McCall argued there are few resources in the community to treat both
issues these people are struggling with, noting it isn't realistic for
mental health clinics to ask patients to be clean before attending
sessions.

"The reason people with mental illness use drugs is to treat their
unresolved symptoms: It's to treat the voices in their heads, it's to
treat their paranoia, it's to treat their depression.

"To a great extent, the only way to get people into treatment in
Vancouver is to get them arrested and charged. Then the court orders
it," McCall said, echoing a startling fact revealed in the police report.

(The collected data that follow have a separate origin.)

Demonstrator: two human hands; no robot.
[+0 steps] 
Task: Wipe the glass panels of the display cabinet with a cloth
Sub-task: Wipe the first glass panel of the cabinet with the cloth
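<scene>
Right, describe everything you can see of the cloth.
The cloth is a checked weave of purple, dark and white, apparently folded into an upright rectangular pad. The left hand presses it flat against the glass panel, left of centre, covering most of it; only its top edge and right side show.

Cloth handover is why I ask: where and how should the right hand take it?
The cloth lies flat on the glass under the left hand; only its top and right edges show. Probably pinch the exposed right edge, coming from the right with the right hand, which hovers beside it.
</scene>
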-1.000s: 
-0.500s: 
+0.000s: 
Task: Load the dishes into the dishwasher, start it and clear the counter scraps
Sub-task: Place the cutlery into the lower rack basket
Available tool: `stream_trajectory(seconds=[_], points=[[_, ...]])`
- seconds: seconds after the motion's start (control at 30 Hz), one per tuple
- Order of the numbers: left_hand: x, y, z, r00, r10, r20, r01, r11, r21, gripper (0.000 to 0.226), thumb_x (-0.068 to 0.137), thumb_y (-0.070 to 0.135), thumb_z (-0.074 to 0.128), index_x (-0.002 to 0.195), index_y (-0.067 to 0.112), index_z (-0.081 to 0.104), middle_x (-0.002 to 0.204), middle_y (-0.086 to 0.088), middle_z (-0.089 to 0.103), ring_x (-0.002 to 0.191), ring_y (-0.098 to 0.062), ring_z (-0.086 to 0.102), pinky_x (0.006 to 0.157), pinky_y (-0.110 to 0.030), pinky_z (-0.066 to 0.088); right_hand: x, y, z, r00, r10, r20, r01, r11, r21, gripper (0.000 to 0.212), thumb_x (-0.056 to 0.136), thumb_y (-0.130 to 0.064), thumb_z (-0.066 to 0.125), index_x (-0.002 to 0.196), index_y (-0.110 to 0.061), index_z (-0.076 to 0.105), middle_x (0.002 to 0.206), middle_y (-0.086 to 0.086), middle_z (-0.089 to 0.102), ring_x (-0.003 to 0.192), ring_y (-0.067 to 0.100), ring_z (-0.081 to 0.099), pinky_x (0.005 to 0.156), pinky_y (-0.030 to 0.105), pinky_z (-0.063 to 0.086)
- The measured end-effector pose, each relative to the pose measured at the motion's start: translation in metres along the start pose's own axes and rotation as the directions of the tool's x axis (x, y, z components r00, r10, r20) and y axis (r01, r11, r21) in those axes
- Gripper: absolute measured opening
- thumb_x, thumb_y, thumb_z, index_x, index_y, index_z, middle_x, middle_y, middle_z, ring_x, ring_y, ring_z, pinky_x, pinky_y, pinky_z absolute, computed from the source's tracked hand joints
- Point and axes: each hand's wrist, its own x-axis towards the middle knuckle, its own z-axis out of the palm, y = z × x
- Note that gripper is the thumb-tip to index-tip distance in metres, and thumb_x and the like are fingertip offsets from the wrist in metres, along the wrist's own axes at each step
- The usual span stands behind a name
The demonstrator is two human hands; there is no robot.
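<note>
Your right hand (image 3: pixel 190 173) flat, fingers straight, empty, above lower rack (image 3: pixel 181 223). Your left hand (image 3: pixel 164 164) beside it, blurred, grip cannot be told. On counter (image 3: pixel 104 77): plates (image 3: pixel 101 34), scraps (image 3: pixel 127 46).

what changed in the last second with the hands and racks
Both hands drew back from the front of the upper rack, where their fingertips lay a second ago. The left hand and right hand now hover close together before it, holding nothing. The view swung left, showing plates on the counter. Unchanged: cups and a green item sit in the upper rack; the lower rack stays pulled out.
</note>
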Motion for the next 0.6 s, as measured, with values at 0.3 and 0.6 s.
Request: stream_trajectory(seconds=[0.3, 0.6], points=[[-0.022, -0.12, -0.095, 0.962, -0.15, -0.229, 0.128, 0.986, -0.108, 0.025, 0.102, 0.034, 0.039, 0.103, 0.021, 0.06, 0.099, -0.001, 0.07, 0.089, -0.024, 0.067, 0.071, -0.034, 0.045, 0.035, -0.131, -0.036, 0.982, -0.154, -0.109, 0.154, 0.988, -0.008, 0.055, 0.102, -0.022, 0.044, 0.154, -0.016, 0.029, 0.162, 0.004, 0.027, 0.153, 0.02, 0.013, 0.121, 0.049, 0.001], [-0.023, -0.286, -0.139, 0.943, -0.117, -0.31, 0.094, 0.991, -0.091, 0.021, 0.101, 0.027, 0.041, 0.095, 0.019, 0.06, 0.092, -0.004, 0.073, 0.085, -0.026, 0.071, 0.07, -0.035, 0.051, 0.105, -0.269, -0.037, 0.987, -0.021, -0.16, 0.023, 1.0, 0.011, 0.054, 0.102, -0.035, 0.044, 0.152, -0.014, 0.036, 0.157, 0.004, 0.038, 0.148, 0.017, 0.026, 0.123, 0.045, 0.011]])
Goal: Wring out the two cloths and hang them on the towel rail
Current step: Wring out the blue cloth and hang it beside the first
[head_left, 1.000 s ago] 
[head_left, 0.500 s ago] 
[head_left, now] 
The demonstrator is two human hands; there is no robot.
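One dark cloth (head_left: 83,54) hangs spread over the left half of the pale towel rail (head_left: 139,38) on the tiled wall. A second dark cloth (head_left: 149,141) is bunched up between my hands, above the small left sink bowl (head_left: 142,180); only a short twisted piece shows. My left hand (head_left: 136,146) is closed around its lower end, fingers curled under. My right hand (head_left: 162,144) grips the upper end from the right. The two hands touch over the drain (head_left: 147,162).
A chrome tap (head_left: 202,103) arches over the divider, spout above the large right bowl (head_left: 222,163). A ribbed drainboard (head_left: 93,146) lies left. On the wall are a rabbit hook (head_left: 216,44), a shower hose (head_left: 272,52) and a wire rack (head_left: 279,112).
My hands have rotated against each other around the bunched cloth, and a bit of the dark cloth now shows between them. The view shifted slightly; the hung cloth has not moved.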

There are success stories of people who kick their drug habits, but
without money, proper housing, and support services they often slip
back into their addictions, McCall said.

McNally knows that all too well.

A few years ago she went through detox and recovery, but went back to
the Downtown Eastside -- where there is cheap housing, food kitchens
and outreach services -- because she had "nowhere else to go."

"The problem is a lot of the help is right here. This is the worst
place we can be. The drugs are in your face 24/7," she said, calling
for government-run treatment and mental health centres in other areas.

In addition to being bipolar and addicted, McNally says she is
HIV-positive, was abused as a child, was involved in the survival sex
trade, and spent a year living on the streets before finding a hotel
room "infested with cockroaches and mice."

The mother of three grown children said she was clean for several
years until about six years ago.

She relapsed, she said, after going through a nasty breakup and
custody fight with her ex-partner -- but would like to get healthy
again.

"It's been awful. You wake up every day and you wonder how you're
going to make it. It's a vicious cycle," McNally said, weeping. "I'm
just hoping so badly I can stay clean this time."